I spent two months drawing my plans and studying code requirements in my area. I keep my city's residential code book in my bookmarks and I refer to it often.

Getting to plumbing - I installed my own drain system for my addition and tied it in to the existing drain on my property that leads to the city sewer. This is a job that many said wasn't DIY. But I took my time with it, laid everything out, checked and double checked everything, etc. Its easy to take your time when you have plenty of it. And thats my situation - I have time, but I don't have a ton of money - Hence the DIY nature of my project.

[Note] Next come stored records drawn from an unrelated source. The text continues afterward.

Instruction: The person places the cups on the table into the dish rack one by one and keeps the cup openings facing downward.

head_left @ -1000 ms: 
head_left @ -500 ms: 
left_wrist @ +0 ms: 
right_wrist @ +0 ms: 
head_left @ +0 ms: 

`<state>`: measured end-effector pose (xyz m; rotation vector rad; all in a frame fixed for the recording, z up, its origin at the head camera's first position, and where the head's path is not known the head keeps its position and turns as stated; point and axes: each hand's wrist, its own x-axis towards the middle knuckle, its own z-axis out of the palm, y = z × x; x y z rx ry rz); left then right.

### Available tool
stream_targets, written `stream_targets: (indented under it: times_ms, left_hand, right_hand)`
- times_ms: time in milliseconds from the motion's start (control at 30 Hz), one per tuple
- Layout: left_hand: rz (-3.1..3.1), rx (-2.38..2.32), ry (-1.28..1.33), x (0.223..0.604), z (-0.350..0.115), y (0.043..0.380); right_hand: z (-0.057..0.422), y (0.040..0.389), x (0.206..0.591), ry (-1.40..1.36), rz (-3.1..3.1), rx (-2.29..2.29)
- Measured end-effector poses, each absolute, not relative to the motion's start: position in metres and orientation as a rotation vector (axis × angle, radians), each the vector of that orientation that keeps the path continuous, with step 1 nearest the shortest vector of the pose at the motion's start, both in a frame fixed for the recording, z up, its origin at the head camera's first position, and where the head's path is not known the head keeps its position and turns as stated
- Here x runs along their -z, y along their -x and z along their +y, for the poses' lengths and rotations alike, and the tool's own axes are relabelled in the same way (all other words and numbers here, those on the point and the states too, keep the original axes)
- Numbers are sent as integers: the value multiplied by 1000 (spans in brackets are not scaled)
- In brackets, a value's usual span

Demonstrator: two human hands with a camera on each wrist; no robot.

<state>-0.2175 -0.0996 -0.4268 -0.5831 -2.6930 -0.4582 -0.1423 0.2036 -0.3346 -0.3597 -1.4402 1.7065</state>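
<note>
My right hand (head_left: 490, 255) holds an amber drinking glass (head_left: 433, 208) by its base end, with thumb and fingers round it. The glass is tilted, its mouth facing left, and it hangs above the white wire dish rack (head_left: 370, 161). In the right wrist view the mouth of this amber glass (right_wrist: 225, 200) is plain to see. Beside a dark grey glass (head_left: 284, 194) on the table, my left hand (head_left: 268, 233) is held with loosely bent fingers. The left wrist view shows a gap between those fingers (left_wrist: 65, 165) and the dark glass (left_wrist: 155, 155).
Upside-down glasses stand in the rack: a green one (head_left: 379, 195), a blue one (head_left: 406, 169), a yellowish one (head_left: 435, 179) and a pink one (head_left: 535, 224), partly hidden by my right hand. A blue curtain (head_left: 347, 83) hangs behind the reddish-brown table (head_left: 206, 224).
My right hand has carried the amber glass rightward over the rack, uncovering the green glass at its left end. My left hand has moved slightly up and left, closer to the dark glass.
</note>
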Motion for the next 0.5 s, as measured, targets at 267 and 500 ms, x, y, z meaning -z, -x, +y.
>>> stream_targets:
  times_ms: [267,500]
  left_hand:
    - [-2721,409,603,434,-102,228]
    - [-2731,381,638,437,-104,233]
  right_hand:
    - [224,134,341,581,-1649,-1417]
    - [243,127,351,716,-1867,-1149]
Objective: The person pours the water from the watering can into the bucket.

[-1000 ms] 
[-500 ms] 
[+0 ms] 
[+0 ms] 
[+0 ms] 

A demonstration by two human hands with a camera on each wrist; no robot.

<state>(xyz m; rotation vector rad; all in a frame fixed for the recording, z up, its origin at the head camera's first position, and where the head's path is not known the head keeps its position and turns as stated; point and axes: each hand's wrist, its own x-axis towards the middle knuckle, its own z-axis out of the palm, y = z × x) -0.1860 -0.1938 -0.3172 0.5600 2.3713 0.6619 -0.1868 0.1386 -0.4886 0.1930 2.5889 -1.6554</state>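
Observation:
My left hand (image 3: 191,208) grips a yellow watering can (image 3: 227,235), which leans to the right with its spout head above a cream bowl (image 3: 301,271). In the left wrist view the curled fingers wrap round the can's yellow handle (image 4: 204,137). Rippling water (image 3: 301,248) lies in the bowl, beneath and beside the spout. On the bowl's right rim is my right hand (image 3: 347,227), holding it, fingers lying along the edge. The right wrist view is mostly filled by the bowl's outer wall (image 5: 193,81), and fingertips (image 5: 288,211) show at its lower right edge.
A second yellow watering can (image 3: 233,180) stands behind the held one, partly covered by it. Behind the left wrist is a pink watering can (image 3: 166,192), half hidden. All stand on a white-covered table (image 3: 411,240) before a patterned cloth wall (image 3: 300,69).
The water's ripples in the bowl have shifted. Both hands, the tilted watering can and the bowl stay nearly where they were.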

A great plumbing resource is the terrylove.com plumbing forum. But don't go there expecting someone to hold your hand through this and answer all your questions. Go there and search and read and learn. When you feel armed with enough information to proceed, THEN you can ask specific questions. Otherwise you will get nothing but "hire a professional" as a response. As written by Terry Love the plumber himself, in a post I read on his forum, (not verbatim) "The right homeowner can do a better plumbing job than many plumbers out there."

You say that you dont have any code requirements where you are building. I'd say you should still follow minimum code so that what you build will last and work the way it should. Some basics in MY area include:

- Min 1/4" grade per foot on horizontal pipes.
- 3" or 4" pipe for toilet.
- 1.5" pipe for bathroom sinks (Lavs).
- 1.5" pipe for tubs
- 2" pipe for shower
- Two way clean out outside at house

Some other common tidbits:

- No sanitary T for verital to horizontal runs. Horizontal to vertical ONLY.
- No horizontal turns greater than 45 degrees without a cleanout.
- No underground turns greater than 45 degrees without a cleanout (unless you use the appropriate long sweep fitting for a vertical to hotizontal only).
- Everything has to have a trap! (Toilets have their own built in trap).
- Everything has to be vented!
- Proper venting is tricky in bathrooms - Venting that is set up wrong can cause a toilet flush to suck the water right out of a sink P-trap (or any other p-trap) letting sewer gases into the home.
- Underground pipe must be "shaded" prior to filling in the area with dirt/fill. Shading is where you hard pack your fill material (I used dirt) under and around the sides of the pipe so that just the top 20-25" of the pipe is visible. This keeps the pipe from sagging/settling and causing backups, etc. later on.
- Water mast test your system before you bury it and especially before you pour concrete over it. Find any leaks now and fix before its too late.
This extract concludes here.